Montrouge ça chauffe!
Le salon débute le 5 mai prochain à la Fabrique, à Montrouge. Je me sens prêt, même si je ne sais pas ce que ça veut dire. Pour tout dire, je suis bien heureux de participer à ce salon dans une ville où j’ai grandi.
En attendant, j’ai dessiné, j’ai lu, j’ai écris, j’ai été au cinéma. Voilà pourquoi, je n’étais pas trop présent, ces derniers temps, sur ce blog.
J’ai été voir des expositions aussi, notamment en galerie. Et comme ce n’est pas fini je vous en conseille trois. La première, Mona Hatoum à la galerie Chantal Crousel. Il faut être dingue de rater ça, les pièces sont superbes, notamment ce rideau de barbelé qui vient nous accueillir dès que l’on ouvre les portes de la galerie, un rideau qui nous fait penser aux pénétrables de Soto, en plus violent. Et ces cartes sur lesquelles on distingue des élévations, ou des points d’impact de bombes. Nous pouvons lire ces découpages graphiques comme on le veut, le résultat est bien efficace et poétique comme l’ensemble de l’œuvre de l’artiste libanaise. Il y aussi cette exposition collective à la galerie Dohyang Lee, une exposition de dessins autour du paysage, qui a débutée pendant la grande semaine parisienne de foires consacré au dessin contemporain, moderne, et classique. La galerie propose un bien bel ensemble d’œuvres, notamment ces dessins de cascades au feutre réalisés par Anne Colomes. Il y a aussi les autoportraits dans la nature de Laurent Le Deunff qui sont tout autant étonnant dans leur facture, avec un effet vaporeux. Les images provenant de vidéos d’Anne Colomes tournées lors d’une traversée des provinces de la Colombie-Britannique et de l’Alberta au Canada.
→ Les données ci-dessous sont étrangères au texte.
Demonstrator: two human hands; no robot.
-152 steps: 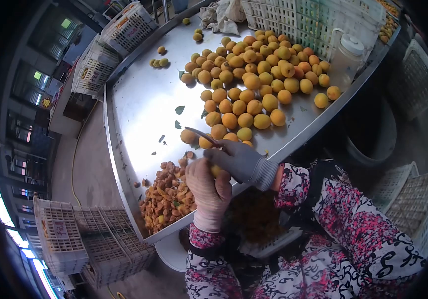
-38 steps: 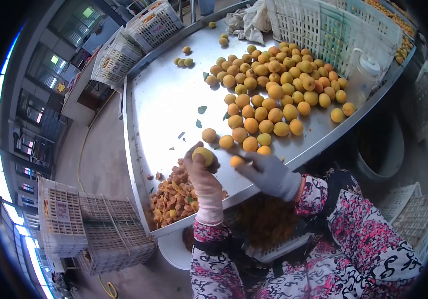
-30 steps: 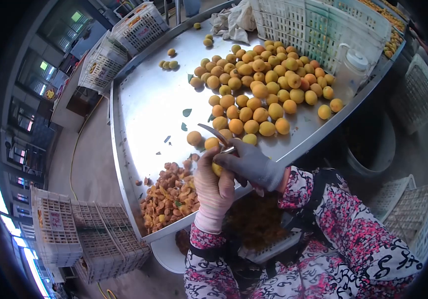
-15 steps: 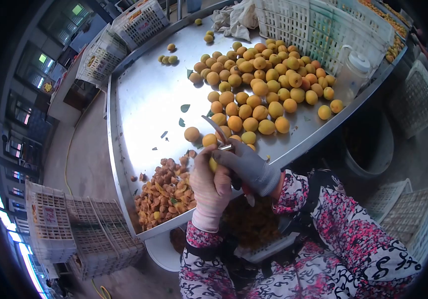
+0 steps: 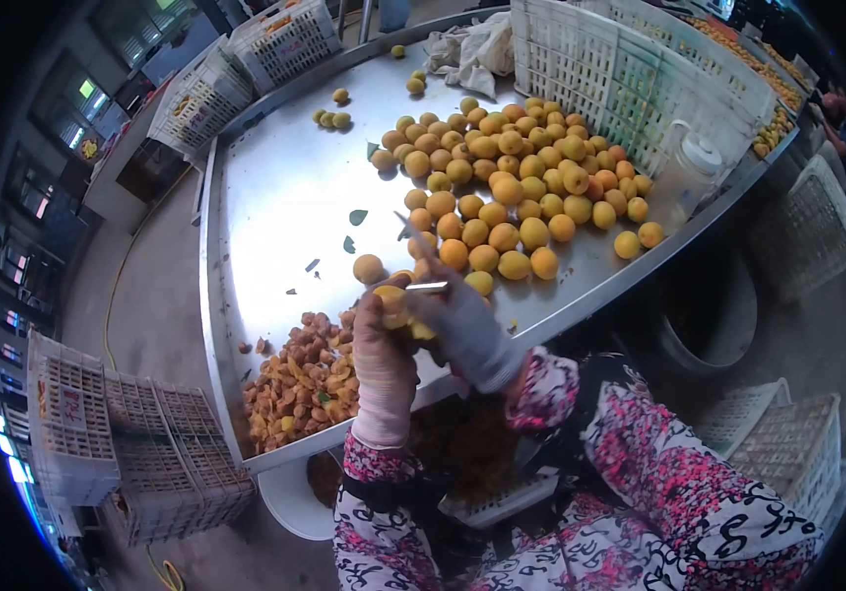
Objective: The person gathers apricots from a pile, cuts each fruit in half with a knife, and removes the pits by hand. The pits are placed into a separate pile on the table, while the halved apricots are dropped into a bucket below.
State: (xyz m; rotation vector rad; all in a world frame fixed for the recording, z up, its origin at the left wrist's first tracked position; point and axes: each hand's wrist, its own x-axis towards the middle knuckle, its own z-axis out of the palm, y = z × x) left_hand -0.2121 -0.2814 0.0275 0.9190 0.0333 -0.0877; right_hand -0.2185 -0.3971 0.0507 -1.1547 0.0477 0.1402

Et puis, il y a l’exposition d’Ernest T. à la galerie Gabrielle Maubrie. Ernest T. qui est l’invité du Salon de Montrouge, présente une nouvelle série de peinture. Plus exactement, il s’agit de recadrages de « peintures nulles », accompagnés de cartels d’ « Information Consommateur », présentant une évaluation suivant certains critères de profondeur, d’équilibre, de pertinence…
Côté lectures, le Barbier et le nazi (lire ici un très bon article)m’a occupé ces derniers jours. Quel livre! Signé de l’écrivain Edgar Hilsenrath. Il nous emmène dans une histoire totalement folle pendant la seconde guerre mondiale, celle d’un certain Max Shulz, génocidaire, qui prendra l’identité de son ami d’enfance, Itzig Finkelstein. L’histoire d’un bourreau qui prend l’identité d’un juif pour éviter les poursuites en Allemagne. Le récit est celui du bourreau SS, on apprend tout de sa vie, jusque dans les moindres détails. Parfois, on en rigole même, parfois c’est d’un cynisme redoutable sur la nature humaine. Il s’agit là d’un très grand livre édité par Attila.